§ WHAT YOU HAVE TO DO
Please copy every record below exactly, leaving out the pictures.
(INPUT MATERIAL)
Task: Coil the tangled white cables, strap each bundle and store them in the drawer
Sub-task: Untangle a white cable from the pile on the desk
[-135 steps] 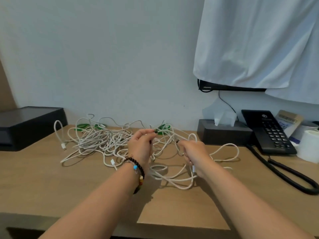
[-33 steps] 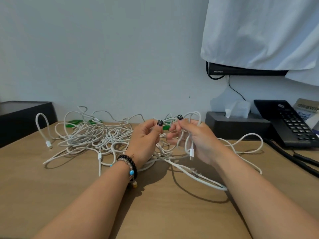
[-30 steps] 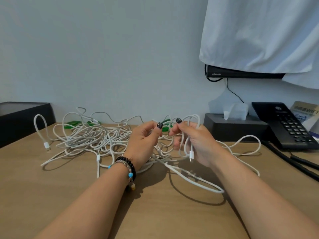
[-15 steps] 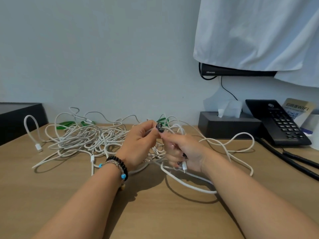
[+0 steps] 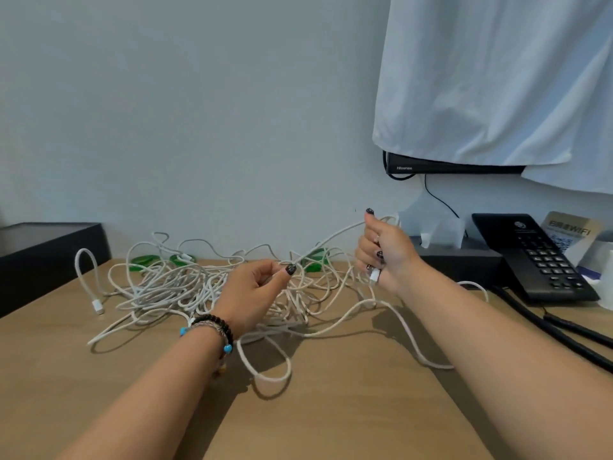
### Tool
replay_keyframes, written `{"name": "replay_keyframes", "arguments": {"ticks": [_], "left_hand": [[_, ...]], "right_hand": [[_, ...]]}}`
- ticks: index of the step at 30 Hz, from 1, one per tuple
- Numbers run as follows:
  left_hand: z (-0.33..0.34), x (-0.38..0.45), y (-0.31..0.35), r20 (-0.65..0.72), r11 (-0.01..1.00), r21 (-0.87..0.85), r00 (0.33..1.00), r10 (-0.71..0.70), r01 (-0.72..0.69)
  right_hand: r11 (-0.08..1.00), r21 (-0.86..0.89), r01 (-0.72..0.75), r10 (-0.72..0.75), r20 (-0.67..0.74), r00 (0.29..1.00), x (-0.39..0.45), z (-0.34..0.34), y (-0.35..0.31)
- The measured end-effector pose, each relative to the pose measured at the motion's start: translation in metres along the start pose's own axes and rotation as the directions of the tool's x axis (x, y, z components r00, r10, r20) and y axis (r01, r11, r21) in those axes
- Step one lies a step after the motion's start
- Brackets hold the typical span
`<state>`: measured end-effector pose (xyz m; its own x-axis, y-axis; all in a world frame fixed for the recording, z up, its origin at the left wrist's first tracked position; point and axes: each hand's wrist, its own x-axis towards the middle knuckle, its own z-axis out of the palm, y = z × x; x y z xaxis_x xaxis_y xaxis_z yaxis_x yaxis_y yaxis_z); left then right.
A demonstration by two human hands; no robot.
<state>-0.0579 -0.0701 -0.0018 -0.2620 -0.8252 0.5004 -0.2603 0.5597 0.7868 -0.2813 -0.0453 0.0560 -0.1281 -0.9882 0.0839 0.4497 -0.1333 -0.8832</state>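
Tangle of white cables [image 5: 185, 287] lies on the wooden desk [image 5: 331, 410], spread from the left rear toward centre, close to the wall. Green straps [image 5: 146, 260] sit at the back edge of the pile; another green one [image 5: 315, 260] shows between the hands.

Left hand [image 5: 255, 293]: low over the pile, thumb and curled fingers pinching one cable strand. Beaded bracelet [image 5: 212, 327] on that wrist.

Right hand [image 5: 384, 250]: raised above the desk, fingers curled round the same strand, which runs taut and diagonal down to the left hand. A white connector plug [image 5: 374, 275] pokes out below its fingers. Slack loops trail from it across the desk toward the near edge.

One loose cable end with plug [image 5: 98, 307] arches at the far left of the pile.

Also present: black box [image 5: 49, 254] at left, black tissue box [image 5: 461, 263], black desk phone [image 5: 537, 260] at right, white cloth [image 5: 497, 78] draped over a wall-mounted screen.
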Motion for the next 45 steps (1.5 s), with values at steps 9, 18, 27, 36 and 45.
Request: {"name": "replay_keyframes", "arguments": {"ticks": [9, 18, 27, 36, 45], "left_hand": [[-0.078, 0.033, -0.01, -0.07, 0.67, 0.741, 0.997, 0.035, 0.029], [0.003, 0.03, 0.031, 0.187, 0.755, 0.652, 0.98, -0.063, -0.076], [0.043, 0.006, 0.009, -0.101, 0.931, 0.214, 0.941, 0.323, -0.297], [0.041, -0.001, 0.013, -0.045, 0.97, 0.114, 0.974, 0.223, -0.216], [0.042, -0.006, 0.022, 0.121, 0.995, 0.027, 0.989, 0.087, -0.091]], "right_hand": [[0.986, -0.028, 0.166, -0.168, -0.161, 0.973, 0.008, 0.001, -0.062], [0.977, -0.182, 0.113, -0.088, 0.142, 0.986, -0.011, 0.022, -0.002], [0.978, -0.172, 0.114, -0.098, 0.102, 0.99, -0.004, 0.003, 0.052], [0.976, -0.136, 0.168, -0.12, 0.301, 0.946, -0.021, 0.018, 0.048], [0.869, -0.433, 0.24, -0.091, 0.336, 0.937, -0.018, 0.022, 0.062]]}}
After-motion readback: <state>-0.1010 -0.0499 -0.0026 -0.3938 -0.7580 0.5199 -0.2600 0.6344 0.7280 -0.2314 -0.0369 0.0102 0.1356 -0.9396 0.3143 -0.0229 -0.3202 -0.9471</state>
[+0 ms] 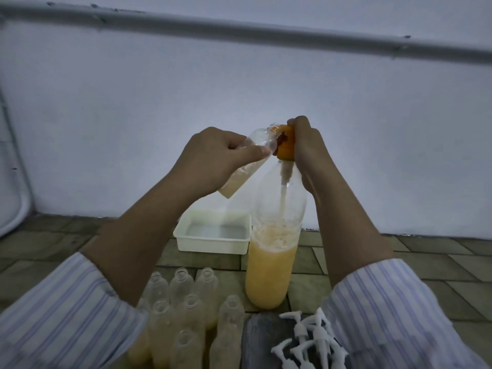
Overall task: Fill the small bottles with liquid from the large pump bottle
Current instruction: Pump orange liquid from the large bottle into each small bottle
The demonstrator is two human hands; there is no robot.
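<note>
Orange pump head [286, 145] gripped by our right hand [306, 150], our left hand [215, 158] tilting a small bottle [247, 161] against its spout to catch liquid

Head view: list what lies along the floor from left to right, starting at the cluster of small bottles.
Cluster of small bottles → large pump bottle → pile of white pump heads. The white tray sits farther back, overlapping both bottles in the order, so it is left out.
</note>
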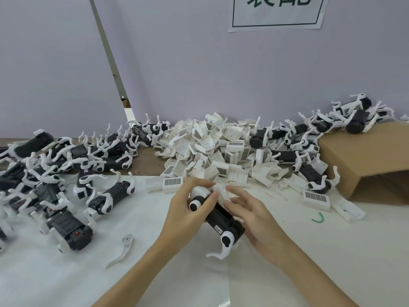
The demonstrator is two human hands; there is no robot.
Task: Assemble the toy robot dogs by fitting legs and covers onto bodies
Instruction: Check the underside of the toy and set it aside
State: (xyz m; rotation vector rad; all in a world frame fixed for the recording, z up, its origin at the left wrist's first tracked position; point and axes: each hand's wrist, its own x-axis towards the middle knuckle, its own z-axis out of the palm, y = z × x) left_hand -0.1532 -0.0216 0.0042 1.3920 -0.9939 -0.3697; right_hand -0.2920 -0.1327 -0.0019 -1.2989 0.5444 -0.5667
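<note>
A black toy dog body (218, 219) with white legs lies tilted between my hands over the white sheet. My left hand (188, 209) grips its far end, fingers curled round a white leg joint. My right hand (250, 214) holds the body's right side, its fingertips pressing a white cover (221, 191) at the upper end. One white leg (223, 247) sticks out below the near end. A loose white leg (121, 249) lies on the sheet to the left.
A heap of white covers (210, 151) fills the middle back. Dog bodies with legs (66, 185) crowd the left. More dogs (321, 129) lie at the back right beside a tipped cardboard box (365, 156). A green bit (318, 218) lies at right.
</note>
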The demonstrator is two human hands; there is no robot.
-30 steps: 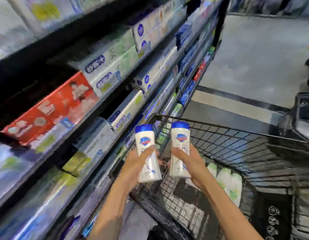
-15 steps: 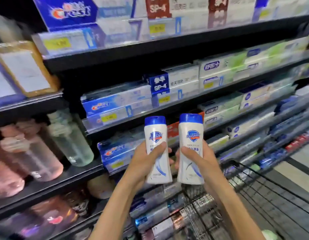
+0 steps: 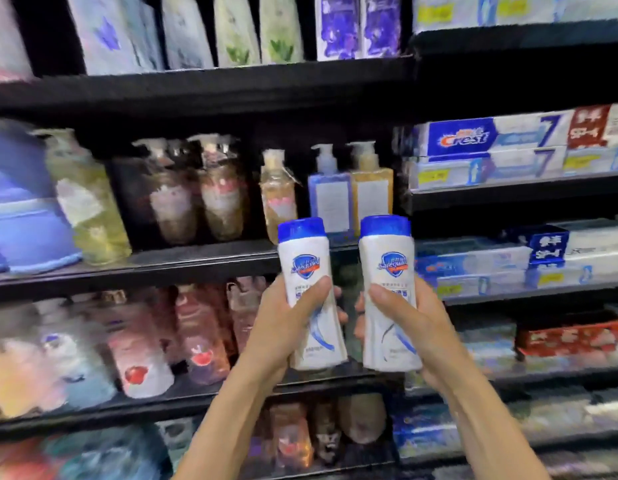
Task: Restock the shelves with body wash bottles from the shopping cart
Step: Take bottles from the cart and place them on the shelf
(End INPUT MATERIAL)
§ SOLVED EXERCISE
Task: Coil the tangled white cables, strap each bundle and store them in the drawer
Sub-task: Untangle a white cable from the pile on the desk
[-135 steps] 
[-33 steps] 
[-30 steps] 
[-15 steps] 
[+0 steps] 
### Tool
replay_keyframes, written `{"name": "replay_keyframes", "arguments": {"ticks": [_], "left_hand": [[_, ...]], "right_hand": [[_, ...]]}}`
- ticks: index of the step at 30 Hz, from 1, one per tuple
- Numbers run as follows:
  left_hand: z (-0.33..0.34), x (-0.38..0.45), y (-0.31..0.35), r20 (-0.65..0.72), r11 (-0.01..1.00), r21 (-0.87..0.85), r00 (0.33..1.00), r10 (-0.71..0.70), r01 (-0.72..0.69)
  right_hand: r11 (-0.08..1.00), r21 (-0.86..0.89), r01 (-0.72..0.75), r10 (-0.72..0.75), r20 (-0.67..0.74), r00 (0.29..1.00), x (-0.39..0.45), z (-0.34..0.34), y (-0.35..0.31)
- The measured end-effector pose, each relative to the pose measured at the motion's start: translation in metres along the start pose's own axes and rotation as the directions of the tool's x axis (x, y, z components r00, r10, r20) and y axis (r01, r11, r21) in those axes
- Step one lies a step after the motion's start
- Brackets hold the typical span
`<state>`: measured end-effector pose (xyz m; its own x-axis, y-axis; all in a world frame fixed for the recording, z up, its origin at the left wrist's first tracked position; point and axes: each hand's wrist, its own x-axis towards the middle knuckle, its own z-axis out of the palm, y = z × x; x y z xaxis_x xaxis_y xaxis_z yaxis_x yaxis_y yaxis_z); left then right.
A demonstration by two human hands; no robot.
<state>-0.0579 -0.0701 -0.0018 -0.2620 -0.8252 0.5004 -0.2603 0.5597 0.7868 -0.2813 -0.0453 0.0560 -0.1281 -0.9882 0.0839 0.4497 -0.1333 -0.8832</state>
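Tangle of white cables [image 5: 185, 287] lies on the wooden desk [image 5: 331, 410], spread from the left rear toward centre, close to the wall. Green straps [image 5: 146, 260] sit at the back edge of the pile; another green one [image 5: 315, 260] shows between the hands.

Left hand [image 5: 255, 293]: low over the pile, thumb and curled fingers pinching one cable strand. Beaded bracelet [image 5: 212, 327] on that wrist.

Right hand [image 5: 384, 250]: raised above the desk, fingers curled round the same strand, which runs taut and diagonal down to the left hand. A white connector plug [image 5: 374, 275] pokes out below its fingers. Slack loops trail from it across the desk toward the near edge.

One loose cable end with plug [image 5: 98, 307] arches at the far left of the pile.

Also present: black box [image 5: 49, 254] at left, black tissue box [image 5: 461, 263], black desk phone [image 5: 537, 260] at right, white cloth [image 5: 497, 78] draped over a wall-mounted screen.
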Motion for the next 45 steps (1.5 s), with values at steps 9, 18, 27, 36 and 45.
Request: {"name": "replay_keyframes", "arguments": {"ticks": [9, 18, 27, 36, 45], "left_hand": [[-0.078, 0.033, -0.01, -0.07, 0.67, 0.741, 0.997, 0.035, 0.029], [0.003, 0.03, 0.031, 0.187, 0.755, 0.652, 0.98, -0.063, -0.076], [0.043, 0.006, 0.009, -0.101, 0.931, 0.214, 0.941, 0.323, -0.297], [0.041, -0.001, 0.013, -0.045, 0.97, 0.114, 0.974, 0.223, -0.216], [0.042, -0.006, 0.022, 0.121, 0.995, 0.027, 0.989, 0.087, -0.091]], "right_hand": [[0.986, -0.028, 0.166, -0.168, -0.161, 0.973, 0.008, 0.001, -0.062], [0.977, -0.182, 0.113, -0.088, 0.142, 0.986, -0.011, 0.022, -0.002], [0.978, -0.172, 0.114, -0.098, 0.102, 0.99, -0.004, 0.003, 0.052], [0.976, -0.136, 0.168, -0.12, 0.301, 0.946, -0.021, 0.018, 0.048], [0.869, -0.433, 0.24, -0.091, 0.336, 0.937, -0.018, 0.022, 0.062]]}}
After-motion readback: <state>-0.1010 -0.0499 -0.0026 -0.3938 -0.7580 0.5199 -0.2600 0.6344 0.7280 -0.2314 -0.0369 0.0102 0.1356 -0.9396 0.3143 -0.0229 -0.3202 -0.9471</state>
[+0 ms] 
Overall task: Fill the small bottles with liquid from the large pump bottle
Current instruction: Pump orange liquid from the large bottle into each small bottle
The demonstrator is two human hands; there is no robot.
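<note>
Orange pump head [286, 145] gripped by our right hand [306, 150], our left hand [215, 158] tilting a small bottle [247, 161] against its spout to catch liquid

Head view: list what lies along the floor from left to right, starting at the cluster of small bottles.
Cluster of small bottles → large pump bottle → pile of white pump heads. The white tray sits farther back, overlapping both bottles in the order, so it is left out.
</note>
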The demonstrator is two human hands; there is no robot.
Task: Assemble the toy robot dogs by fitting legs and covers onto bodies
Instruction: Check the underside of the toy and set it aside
State: (xyz m; rotation vector rad; all in a world frame fixed for the recording, z up, its origin at the left wrist's first tracked position; point and axes: each hand's wrist, its own x-axis towards the middle knuckle, its own z-axis out of the palm, y = z × x) left_hand -0.1532 -0.0216 0.0042 1.3920 -0.9939 -0.3697; right_hand -0.2920 -0.1327 -0.0019 -1.2989 0.5444 -0.5667
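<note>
A black toy dog body (218, 219) with white legs lies tilted between my hands over the white sheet. My left hand (188, 209) grips its far end, fingers curled round a white leg joint. My right hand (250, 214) holds the body's right side, its fingertips pressing a white cover (221, 191) at the upper end. One white leg (223, 247) sticks out below the near end. A loose white leg (121, 249) lies on the sheet to the left.
A heap of white covers (210, 151) fills the middle back. Dog bodies with legs (66, 185) crowd the left. More dogs (321, 129) lie at the back right beside a tipped cardboard box (365, 156). A green bit (318, 218) lies at right.
</note>
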The demonstrator is two human hands; there is no robot.
-30 steps: 
-15 steps: 
+0 steps: 
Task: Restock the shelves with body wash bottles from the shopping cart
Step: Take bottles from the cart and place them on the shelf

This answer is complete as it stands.